The article reproduced below was originally written by Aida Askry, Ph.D. in September 2011.

Many years of research and studies have shown that metaphysical practices have both physical and metaphysical effects. Metaphysical sciences have played an important role in humanity and its progression during the many years of human life experience on planet earth. For as long as humans have been experiencing their environment, nature, and other beings, meditation has been of the most common metaphysical practices. In my understanding, the main goal of meditation is to make contact and communicate with the reality or the higher consciousness whom has a complete idea—a whole perception and knowledge—of the reality as a whole.

Perhaps the idea of meditation began from the early stages of human development in physical form through very basic questions out of curiosity: why, how, where, and what. Over time, Humans, as Thinking Beings, further developed this basic questions into a philosophical perspective that had a noticeable effect on their physical reality. This eventually created a faithful perception of their metaphysical beliefs. In order to understanding how meditation affects the physical and metaphysical reality, it is essential to first review and understand the philosophical anthropology of human beings and their understanding of themselves in their reality paradigms.

Studying the philosophy and phenomenology of the human personality in both West and East during past and present times facilitates understanding of the reasons why meditation was created. Furthermore, these studies help us to realize meditation's effects on human reality paradigms in both physical and metaphysical life experiences. The idea of reconnecting to nature and first source (Nirvana) in humans has been inspired mostly by Buddhism and its philosophy of human nature in eastern world.

One of Buddha’s main teachings is that human beings are unhappy because of confusions and illusions of reality; both being obstacles on their way to understanding their real identity, true selves, and potentials. From birth, human beings are taught the answers to their questions of who we are and what our potentials and limitations are. Buddha’s philosophy teaches us that these limitations are only created by humans through false beliefs and distractions. In this method of meditation, human’s thoughts and beliefs are subject to change through Self-realization and Enlightenment.

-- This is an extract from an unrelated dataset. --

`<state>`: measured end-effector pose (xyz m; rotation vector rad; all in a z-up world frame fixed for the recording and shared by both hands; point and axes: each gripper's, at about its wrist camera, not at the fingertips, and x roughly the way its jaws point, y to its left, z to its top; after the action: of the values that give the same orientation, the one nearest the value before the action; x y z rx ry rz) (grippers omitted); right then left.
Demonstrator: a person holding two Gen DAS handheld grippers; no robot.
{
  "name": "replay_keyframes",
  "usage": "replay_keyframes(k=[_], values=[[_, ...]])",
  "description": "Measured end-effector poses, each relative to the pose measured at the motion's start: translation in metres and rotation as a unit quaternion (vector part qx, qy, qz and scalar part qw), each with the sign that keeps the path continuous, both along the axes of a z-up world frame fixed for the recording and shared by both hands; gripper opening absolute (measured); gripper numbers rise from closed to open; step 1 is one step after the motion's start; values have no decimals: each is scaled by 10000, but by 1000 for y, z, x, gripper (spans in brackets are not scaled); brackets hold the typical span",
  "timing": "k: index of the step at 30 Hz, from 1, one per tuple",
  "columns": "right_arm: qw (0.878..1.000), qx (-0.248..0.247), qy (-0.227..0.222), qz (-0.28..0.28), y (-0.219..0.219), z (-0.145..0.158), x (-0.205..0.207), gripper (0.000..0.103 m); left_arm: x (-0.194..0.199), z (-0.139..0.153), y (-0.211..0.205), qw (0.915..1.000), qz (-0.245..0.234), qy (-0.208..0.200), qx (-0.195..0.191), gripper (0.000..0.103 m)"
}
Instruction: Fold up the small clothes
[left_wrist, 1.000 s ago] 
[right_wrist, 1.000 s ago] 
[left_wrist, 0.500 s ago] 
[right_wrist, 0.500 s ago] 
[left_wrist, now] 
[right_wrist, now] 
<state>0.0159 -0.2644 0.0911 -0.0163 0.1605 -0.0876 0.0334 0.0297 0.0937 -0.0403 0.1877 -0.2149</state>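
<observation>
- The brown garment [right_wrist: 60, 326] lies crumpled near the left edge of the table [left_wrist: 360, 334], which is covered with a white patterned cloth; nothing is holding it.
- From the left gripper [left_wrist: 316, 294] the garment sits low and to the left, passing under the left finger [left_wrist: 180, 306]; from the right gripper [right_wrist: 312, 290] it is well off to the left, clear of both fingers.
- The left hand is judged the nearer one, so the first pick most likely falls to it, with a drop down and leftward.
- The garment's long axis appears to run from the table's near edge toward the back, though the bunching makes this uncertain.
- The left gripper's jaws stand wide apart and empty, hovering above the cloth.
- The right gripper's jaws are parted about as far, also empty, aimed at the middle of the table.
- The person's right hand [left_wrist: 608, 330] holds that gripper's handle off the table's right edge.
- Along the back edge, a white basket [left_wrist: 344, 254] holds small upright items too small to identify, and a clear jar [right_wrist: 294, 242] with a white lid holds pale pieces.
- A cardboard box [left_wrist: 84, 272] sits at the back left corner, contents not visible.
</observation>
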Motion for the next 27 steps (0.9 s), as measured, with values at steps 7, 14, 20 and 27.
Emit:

Another inspirational philosophy of the East in relation to meditation and creation of new understanding of true self and reality is the mystical philosophy of Rumi. Teachings and philosophy of Rumi, which is known as Sufism, has taught enormous spiritual lessons about the nature of human beings from the time before birth, the time of life experience, and final reunion to first source or God after death.  Rumi’s poems are about transformation, wholeness, and coaching the human spirit. His self-directed meditation techniques offer many ways to unlock the soul’s potential and walk a path of wholeness reality. Rumi states his human life experience in his book The Mathnawi of Jalalu'ddin Rumi this way:

“I died as a mineral and became a plant,
I died as plant and rose to animal,
I died as animal and I was Man.
Why should I fear? When was I less by dying?
Yet once more I shall die as Man, to soar
With angels bless'd; but even from angelhood
I must pass on: all except God doth perish.
When I have sacrificed my angel-soul,
I shall become what no mind e'er conceived.
Oh, let me not exist! for Non-existence
Proclaims in organ tones,
To Him we shall return.”

On the other hand, in philosophical teachings of the West, the studies of Immanuel Kant and his philosophy have offered some remarkable fundamental principles of Metaphysics to the Western world. The most famous questions Kant brought to Western society are questions of who we are: Who is the whole man? Where are we coming from? Why are we here? Where are we going after death? What can we know? What ought we to do? What may we hope? These questions played a very important role in awareness and understanding of metaphysical life to the Western culture. Kant’s "I think" versus Descartes’ "I am a thing that thinks" awakened the attention of western society to discover infinite selfhood through Kantian Meditation.

Years later, the work of Kant was followed intelligently by Martin Buber, who had offered a new paradigm of reality for human nature and human environmental experience through his theory of an "I-Though" relationship as opposed to an "I-It" relationship of the human to his life experience. By understanding Martin Buber's meditation and philosophy of I, Thou, and the Infinite, Western societies became closer to a meditation of wholeness and reconnection to first source. This invisible bridge between Western and Eastern oneness meditation and understanding of the wholeness eventually connected the East and West, bringing them into one as humanity. This bigger picture of life, experienced by more people around the world through meditation, created a massive awareness of wholeness, changing the reality paradigm for both physical and metaphysical human life paths.

In today’s world, the separation of Eastern and Western metaphysical beliefs has been reduced by the influence of the idea of oneness, or unity in diversity. To build from this understanding, it is necessary for all human beings around the world to not only understand metaphysical and physical reality paradigms, but to practice this new reality of universal oneness. This can be done through metaphysical practices such as Meditation, which affects reality paradigms in both physical and metaphysical forms under positive circumstances to expand the human’s life experience as a whole.